These opinions expressed are solely those of the authors. We wish they reflected those of the Civic Engagement Center but any further reading will clarify that they do not.
Quiz: Who said it, KWOC or the Civic Engagement Center (CEC)?
A. “Macalester College and University Bank [a local community bank] share institutional commitments to sustainability, supporting local communities, and working for the common good.”
B. “Investing money involves making socially responsible choices. Increasingly Macalester College began recognizing its public role and responsibilities as an institutional citizen in the Twin Cities. It recognized that while the local community benefits from the efforts of individual students and faculty who contribute time and expertise, the time was ripe for a more multifaceted project that would embody institutional civic engagement.”

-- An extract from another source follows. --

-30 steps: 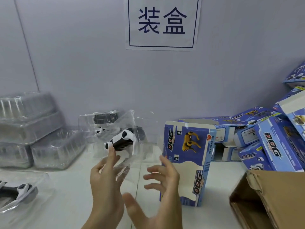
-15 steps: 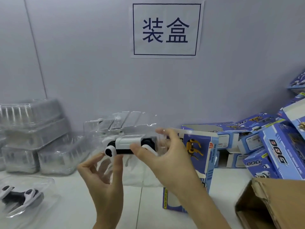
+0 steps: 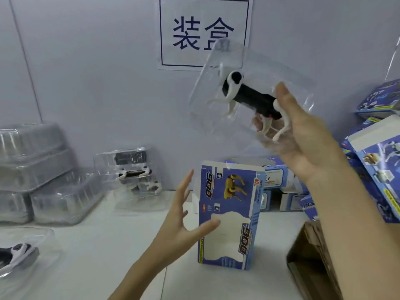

(University Bank is a member of Sunrise Community Banks)
Answer: Civic Engagement Center said both A and B. (http://www.macalester.edu/cec/institutionalcivicengagement/).
As prospective college students, one of the primary factors that drew us to Macalester was its core value of “civic engagement.” We all chose Macalester because of the unique opportunities it offered to connect our academic experiences to the Twin Cities communities that Macalester calls home. We were excited to go to a school where praxis was a priority, as epitomized by this quote from the CEC website: “We connect the resources of the college with community needs and strengths from a commitment to institutional citizenship and to reinforce the capacity of local communities.”
To live out these ideals, we also all worked in the Civic Engagement Center. Importantly, several years before our arrival, the name of the institution had changed from the Community Service Office to the CEC. In staff meetings, this change was often highlighted to show that at Macalester, we don’t just volunteer; instead, we reflect in groups, form strong relationships with community partners, and provide academic solidarity to communities historically marginalized within the academy. In classes ranging across departments, we have all seen the power of this collaboration, where we connect our learning to communities outside the classroom and create knowledge and actions whose impact will hopefully linger far beyond our college careers.
But as current and former CEC employees, we see an unacceptable gap between the promotional materials of civic engagement and the reality of the choices we do not make as an institution. The silence of the Civic Engagement Center throughout KWOC’s campaign has been deafening. The CEC, as the institutional home for civic engagement, ought to be a leader in this conversation. We are ashamed and disappointed in their tacit endorsement of the gap between rhetoric and action, as reinforced by last week’s decision to retain the contract with Wells Fargo. There is a fundamental hypocrisy in learning about creating structural change if the institution in which we learn helps to perpetuate those structures of oppression. Likewise, what is the point of our four years of “mutually beneficial campus and community partnership” work when the material realities of our community partners are structured by our own very political choice of complacency as Wells Fargo systematically dismantles those same communities?
We, as an institution, have a choice to make. We can practice service to the community that merely maintains the present balance of power through the volunteer hours of students. In many of these situations, students volunteer in the protected bubble that preserves a strict divide between “client” and “provider.” In these situations, civic engagement no longer exists; rather, we practice “volunteerism” and “community service” which remain fundamentally superficial. And in this superficial world, it’s easy to pretend that our relationship to Wells Fargo has no impact on our communities and is divorced from the work of the CEC. When this falsehood is upheld, the pillar of civic engagement crumbles.
Alternately, we can actually live up to our own billing as a space that holds a “commitment to institutional citizenship.” Macalester, on paper, is a place that exists within its own community of the Twin Cities, a community that contains far more diverse experiences than those taken into account by President Rosenberg and David Wheaton in their decision to retain the contract with Wells Fargo. When Wheaton said, “I think part of our mission is producing students… who are involved and care about these issues,” perhaps he meant that students should continue to serve as token representatives of Macalester’s faux-commitment to its local community by volunteering with the CEC. Being an “institutional citizen in the Twin Cities” goes beyond a few hours a week tutoring children whose families have been affected by the foreclosure crisis; it must instead incorporate a holistic critique and re-imagination of the structural inequality that shapes these families’ lives.
Whether the choices we make as an institution preserve or contest the status quo, they are inherently and equally political. If we are to practice real and meaningful civic engagement as individual students and as representatives of Macalester, both the CEC and its students can no longer ignore the hypocrisy of our financial practices. We must acknowledge the imperative of institutional action to resolve the fundamental incompatibility of our words with our actions.